• _THE DATA_
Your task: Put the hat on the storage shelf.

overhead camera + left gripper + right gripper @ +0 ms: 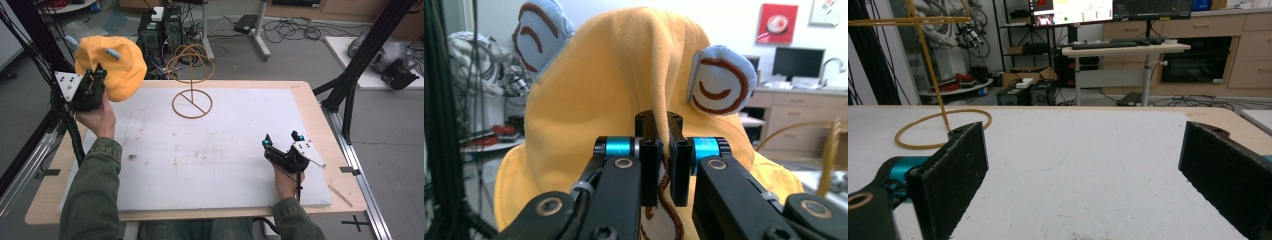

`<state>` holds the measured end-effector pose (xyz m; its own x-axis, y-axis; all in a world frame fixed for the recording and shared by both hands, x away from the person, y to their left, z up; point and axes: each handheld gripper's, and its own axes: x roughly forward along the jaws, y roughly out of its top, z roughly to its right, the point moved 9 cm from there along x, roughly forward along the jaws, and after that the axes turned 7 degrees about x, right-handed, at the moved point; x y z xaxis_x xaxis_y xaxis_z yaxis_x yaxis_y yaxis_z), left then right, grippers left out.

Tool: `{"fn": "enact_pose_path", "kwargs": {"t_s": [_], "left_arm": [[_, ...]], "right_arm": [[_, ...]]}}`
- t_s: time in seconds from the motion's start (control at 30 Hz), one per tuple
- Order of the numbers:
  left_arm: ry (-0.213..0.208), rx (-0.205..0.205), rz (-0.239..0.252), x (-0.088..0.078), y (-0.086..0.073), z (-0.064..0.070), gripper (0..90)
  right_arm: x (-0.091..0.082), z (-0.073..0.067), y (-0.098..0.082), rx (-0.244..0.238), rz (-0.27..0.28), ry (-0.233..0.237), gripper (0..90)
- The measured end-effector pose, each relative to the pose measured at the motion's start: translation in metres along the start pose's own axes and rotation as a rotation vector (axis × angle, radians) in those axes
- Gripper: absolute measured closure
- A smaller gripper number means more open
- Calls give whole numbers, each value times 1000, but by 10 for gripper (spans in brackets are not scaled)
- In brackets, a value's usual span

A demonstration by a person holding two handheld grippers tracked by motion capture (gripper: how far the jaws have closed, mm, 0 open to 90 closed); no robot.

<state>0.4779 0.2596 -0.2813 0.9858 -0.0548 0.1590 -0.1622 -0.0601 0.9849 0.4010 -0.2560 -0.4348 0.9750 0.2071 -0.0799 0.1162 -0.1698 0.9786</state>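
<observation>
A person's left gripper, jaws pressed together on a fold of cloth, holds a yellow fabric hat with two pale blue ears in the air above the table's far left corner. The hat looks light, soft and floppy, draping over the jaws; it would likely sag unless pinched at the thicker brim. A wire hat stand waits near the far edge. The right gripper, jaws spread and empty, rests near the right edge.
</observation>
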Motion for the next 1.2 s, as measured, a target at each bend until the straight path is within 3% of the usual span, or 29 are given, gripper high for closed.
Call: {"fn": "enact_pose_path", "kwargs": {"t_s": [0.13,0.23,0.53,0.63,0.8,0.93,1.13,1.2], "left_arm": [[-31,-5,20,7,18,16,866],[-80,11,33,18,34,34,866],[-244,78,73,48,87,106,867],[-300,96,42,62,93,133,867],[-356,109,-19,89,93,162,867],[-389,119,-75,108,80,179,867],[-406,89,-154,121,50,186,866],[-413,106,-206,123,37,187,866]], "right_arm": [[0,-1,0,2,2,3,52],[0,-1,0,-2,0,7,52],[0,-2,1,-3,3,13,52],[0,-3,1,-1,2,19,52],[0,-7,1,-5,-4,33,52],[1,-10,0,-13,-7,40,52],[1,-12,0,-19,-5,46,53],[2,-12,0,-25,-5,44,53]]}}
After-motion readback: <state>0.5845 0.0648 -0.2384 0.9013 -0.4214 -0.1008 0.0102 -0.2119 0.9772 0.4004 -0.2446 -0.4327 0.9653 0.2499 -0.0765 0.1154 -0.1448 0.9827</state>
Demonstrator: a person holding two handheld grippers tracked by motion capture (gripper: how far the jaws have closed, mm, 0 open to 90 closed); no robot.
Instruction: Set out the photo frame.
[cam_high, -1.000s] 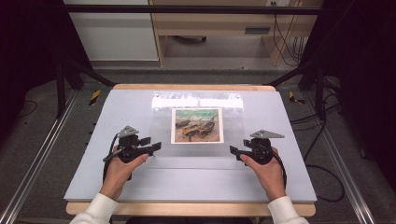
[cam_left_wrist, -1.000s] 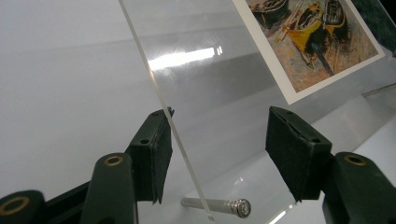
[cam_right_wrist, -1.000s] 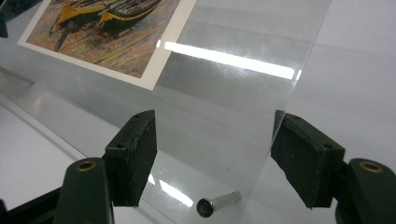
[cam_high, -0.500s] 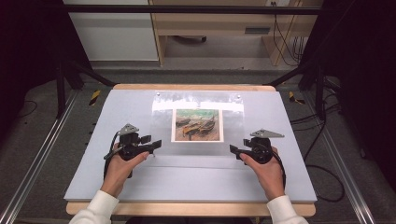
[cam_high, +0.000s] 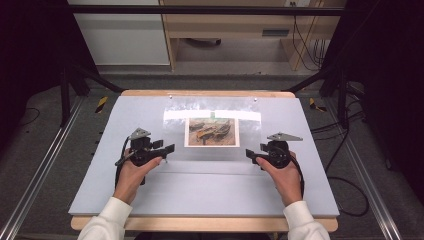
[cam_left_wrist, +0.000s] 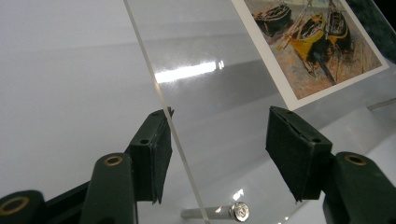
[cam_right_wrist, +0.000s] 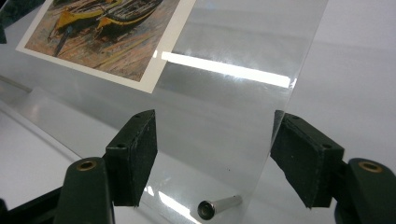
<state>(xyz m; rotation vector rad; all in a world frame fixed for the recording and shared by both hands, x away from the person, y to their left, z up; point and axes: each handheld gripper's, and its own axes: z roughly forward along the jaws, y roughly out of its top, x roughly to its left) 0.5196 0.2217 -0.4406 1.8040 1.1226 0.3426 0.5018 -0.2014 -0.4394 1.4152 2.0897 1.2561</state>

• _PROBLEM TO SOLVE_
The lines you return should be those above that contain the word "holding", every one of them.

• _WRITTEN RESPONSE_
A demonstration by a person holding two handheld grippers tracked by motion capture (gripper: how far the jaws have closed, mm, 0 open to 90 closed); no robot.
Demonstrator: a person holding two handheld grippers tracked by motion capture (gripper: how far the jaws have closed, mm, 0 open to 90 closed); no robot.

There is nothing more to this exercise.